Sally - Sorry to hear you're still spotting. I used to get that and it's awful. Not physically of course, but for what it means :-( Hope you're doing ok. On a more positive note, I LOVE red velvet cupcakes. If I hadn't have eaten so much rubbish this week I would get one on the way home from here. Screw it - I might do that anyway. Once our lounge is newly painted I'll share a pic - I'm so bored of having white walls now, so clinical! Still - t'was a good idea at the time when we had no idea what furniture we would own!
13/03/2015 at 10:59
You're totally right that you don't expect it to take a while. And then you get the 'helpful' crowd with:
"just relax, you're probably stressed" (ok, so it's MY fault, is it?)
"if you don't think about it, it will happen" (yes, it's THAT easy)
"I know someone who knows someone who knows someone who did ABC, followed by XYZ, she cast a spell, drank a potion and hey presto - baby"
"You can always adopt"
The last one in particular drives me nuts.
13/03/2015 at 11:49
You're right Sally you never expect it to take more than a few months, I started having complete meltdowns from 6 months onwards so know how you feel xx
Yes hate all of those, I was looking on FB yesterday and found lots of sayings from an infertilty page I was so tempted to share them but then chickened out! I just want people to at least try and understand or when they are moaning about thier baby or pregnancy remember there are people like us who are so desperate for it to happen. Sorry for the mini rant there! Love the saying helpful crowd lol!
13/03/2015 at 13:27
Would love to see some pics when you are finished Enjayee!

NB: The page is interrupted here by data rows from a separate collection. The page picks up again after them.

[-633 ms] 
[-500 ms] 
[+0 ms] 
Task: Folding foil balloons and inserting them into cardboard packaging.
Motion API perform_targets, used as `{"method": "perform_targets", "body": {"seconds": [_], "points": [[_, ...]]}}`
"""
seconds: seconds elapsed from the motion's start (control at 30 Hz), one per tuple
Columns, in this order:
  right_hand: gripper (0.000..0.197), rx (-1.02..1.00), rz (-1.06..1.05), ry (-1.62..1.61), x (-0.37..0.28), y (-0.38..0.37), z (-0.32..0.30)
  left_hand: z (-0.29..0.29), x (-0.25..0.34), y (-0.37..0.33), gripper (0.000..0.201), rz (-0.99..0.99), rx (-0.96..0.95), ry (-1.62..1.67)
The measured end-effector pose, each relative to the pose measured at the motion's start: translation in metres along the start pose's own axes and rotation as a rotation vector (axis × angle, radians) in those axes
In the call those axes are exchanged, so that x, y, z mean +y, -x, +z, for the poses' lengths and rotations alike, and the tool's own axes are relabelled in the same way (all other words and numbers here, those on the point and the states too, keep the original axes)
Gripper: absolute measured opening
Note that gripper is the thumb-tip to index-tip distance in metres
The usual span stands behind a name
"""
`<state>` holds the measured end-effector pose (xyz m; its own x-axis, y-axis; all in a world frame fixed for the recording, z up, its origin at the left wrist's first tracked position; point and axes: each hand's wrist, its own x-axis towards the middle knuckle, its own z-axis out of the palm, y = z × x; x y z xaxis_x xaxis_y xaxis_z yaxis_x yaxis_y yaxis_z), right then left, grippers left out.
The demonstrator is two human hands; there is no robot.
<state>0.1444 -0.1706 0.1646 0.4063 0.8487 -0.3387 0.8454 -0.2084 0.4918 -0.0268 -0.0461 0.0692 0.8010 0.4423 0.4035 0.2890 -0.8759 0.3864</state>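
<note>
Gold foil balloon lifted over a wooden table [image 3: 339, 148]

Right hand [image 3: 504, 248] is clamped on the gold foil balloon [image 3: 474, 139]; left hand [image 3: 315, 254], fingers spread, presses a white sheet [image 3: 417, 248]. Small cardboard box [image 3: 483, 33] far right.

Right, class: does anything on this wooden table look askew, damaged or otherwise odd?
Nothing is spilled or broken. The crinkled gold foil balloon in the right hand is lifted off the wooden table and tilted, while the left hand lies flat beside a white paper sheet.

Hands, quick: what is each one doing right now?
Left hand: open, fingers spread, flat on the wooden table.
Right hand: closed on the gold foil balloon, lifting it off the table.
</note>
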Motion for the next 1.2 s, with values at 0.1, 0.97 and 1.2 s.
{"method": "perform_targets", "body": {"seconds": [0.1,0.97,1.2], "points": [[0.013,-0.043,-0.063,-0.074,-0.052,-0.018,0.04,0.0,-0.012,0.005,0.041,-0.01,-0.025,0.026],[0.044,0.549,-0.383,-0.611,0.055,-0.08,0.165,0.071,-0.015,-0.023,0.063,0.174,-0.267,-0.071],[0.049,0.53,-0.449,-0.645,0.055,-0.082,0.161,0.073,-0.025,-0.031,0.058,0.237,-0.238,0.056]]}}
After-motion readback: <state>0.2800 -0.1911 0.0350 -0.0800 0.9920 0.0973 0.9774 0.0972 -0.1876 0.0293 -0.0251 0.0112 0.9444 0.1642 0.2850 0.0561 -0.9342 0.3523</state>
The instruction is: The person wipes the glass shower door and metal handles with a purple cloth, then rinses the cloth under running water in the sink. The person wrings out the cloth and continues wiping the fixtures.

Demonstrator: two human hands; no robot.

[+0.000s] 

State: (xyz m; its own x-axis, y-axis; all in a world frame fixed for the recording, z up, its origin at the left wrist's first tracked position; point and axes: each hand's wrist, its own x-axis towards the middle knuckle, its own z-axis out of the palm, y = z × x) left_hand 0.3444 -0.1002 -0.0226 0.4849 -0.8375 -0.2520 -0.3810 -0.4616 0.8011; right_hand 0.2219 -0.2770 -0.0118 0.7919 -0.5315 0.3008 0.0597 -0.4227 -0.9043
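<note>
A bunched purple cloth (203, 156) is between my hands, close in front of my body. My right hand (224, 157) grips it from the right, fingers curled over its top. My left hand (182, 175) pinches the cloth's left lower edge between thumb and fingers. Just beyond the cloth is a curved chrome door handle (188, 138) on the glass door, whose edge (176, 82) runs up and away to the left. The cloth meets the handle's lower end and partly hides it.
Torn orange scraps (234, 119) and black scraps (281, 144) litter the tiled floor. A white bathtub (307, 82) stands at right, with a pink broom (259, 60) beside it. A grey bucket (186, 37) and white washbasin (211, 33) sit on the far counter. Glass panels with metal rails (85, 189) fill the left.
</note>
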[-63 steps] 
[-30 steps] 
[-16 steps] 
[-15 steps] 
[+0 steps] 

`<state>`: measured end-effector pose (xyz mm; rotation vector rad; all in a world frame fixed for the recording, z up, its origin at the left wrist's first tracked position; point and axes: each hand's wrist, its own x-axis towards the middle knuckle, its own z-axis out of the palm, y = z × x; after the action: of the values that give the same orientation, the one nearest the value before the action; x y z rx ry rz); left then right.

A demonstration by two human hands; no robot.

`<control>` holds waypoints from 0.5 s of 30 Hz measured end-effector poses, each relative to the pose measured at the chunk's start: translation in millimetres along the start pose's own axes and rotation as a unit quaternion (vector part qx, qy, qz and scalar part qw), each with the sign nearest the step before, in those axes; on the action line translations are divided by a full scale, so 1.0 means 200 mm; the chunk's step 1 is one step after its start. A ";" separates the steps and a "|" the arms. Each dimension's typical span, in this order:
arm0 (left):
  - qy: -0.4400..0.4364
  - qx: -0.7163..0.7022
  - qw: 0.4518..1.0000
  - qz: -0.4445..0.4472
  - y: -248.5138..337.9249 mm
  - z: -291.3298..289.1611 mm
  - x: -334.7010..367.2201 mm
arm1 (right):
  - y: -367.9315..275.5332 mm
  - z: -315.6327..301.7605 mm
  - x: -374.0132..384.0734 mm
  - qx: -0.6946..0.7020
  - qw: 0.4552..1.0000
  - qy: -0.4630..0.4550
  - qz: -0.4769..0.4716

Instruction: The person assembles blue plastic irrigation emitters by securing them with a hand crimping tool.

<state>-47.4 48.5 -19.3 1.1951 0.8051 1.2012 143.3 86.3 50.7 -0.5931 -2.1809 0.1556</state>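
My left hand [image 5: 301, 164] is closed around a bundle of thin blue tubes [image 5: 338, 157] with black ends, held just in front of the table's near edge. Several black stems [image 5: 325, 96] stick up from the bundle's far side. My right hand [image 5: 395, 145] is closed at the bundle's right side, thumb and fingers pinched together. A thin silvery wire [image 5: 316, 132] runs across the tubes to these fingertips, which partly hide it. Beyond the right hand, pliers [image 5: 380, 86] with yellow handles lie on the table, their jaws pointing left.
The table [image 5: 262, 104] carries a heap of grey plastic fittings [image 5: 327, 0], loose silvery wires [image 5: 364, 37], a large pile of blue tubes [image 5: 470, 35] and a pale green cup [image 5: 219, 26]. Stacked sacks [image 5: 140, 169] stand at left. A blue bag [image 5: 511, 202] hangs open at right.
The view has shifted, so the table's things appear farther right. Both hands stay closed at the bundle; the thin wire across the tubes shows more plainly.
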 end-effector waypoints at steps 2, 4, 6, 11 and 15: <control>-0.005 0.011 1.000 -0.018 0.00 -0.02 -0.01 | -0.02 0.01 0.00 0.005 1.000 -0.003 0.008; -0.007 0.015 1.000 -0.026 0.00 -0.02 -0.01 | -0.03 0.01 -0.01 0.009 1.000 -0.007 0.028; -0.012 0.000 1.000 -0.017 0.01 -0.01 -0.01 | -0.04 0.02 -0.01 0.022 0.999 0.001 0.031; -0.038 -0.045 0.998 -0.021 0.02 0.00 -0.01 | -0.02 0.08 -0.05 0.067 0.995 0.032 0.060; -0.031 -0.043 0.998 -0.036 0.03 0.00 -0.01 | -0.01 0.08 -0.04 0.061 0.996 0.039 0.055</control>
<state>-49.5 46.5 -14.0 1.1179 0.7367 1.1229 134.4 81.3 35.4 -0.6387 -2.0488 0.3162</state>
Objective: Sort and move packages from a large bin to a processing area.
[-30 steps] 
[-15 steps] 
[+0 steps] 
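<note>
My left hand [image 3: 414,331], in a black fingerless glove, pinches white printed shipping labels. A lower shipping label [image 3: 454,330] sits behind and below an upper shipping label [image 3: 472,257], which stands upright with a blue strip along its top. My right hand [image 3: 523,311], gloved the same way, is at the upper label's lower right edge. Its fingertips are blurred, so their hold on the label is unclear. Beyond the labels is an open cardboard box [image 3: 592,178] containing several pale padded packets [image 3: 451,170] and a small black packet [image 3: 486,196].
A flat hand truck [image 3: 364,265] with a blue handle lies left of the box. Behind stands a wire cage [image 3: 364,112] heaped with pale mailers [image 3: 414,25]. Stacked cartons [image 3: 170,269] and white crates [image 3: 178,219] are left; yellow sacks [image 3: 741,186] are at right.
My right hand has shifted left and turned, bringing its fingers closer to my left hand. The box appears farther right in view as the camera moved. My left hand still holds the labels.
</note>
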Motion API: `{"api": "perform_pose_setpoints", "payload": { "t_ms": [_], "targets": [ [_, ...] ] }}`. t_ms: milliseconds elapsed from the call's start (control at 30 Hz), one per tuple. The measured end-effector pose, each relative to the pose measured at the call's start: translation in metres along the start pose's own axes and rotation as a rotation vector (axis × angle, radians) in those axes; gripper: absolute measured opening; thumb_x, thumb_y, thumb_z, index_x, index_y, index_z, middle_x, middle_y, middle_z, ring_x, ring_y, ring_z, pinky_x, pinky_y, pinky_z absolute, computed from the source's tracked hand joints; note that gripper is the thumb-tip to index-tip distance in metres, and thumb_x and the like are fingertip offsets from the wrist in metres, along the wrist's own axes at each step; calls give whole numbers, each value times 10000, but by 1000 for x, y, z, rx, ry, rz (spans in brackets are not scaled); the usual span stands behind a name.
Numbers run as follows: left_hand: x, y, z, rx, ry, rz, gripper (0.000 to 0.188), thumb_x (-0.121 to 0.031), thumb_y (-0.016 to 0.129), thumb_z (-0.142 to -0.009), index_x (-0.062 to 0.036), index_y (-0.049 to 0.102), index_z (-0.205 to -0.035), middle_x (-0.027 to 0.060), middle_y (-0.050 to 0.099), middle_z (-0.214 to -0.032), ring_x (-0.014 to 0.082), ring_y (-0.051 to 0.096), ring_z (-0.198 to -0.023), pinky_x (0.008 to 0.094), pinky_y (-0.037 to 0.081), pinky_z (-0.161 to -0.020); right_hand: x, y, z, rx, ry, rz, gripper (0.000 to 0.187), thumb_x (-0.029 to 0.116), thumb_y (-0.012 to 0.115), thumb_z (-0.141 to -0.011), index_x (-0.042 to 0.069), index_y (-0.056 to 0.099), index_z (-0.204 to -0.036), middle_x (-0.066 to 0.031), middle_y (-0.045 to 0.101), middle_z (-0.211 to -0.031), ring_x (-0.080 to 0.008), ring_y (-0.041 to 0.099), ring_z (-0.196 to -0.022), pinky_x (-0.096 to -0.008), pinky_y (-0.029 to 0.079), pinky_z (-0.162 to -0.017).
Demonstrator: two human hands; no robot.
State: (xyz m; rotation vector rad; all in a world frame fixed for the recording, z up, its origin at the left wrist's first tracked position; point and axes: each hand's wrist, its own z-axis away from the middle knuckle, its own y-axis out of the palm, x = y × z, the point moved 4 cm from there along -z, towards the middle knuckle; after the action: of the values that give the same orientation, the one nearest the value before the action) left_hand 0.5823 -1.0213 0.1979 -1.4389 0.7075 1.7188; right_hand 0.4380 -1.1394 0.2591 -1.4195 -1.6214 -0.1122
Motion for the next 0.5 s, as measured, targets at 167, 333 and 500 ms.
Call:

You are so right with those sayings!
I knew you ladies would understand. xx
13/03/2015 at 13:51
Sore breasts have started to kick in now, right on schedule. I know there's just under a week to go but I'm not holding my breath. Am feeling very hormonal, which is also bang on time for PMS. I wish I could look into the future and know it would happen and when. I'm not sure I can cope with another failure.
13/03/2015 at 13:57
We are at the same stage Enjayee I really hope these symptoms don't mean anything bad, I always try and remember what a friend told that you can't ever know until af arrives. I know how hard it is to keep the hope but I am still hoping for you xxxxx
13/03/2015 at 14:22
I'm hoping it's just early symptoms rather than AF Enjayee. xx
13/03/2015 at 15:27
As my post in the intro thread suggests, I am new here. We are at the opposite end of the TTC line to most of you - we haven't officially started yet, but I've come off the pill so have stopped preventing. We'll start trying properly after our wedding in May.
Obviously I don't know everyone's back stories but (I don't mean to sound patronising...so I hope I don't), it really sounds like some of you are having a rough time of it. I really hope the TTC journey ends for you all soon, and you move to the baby stage.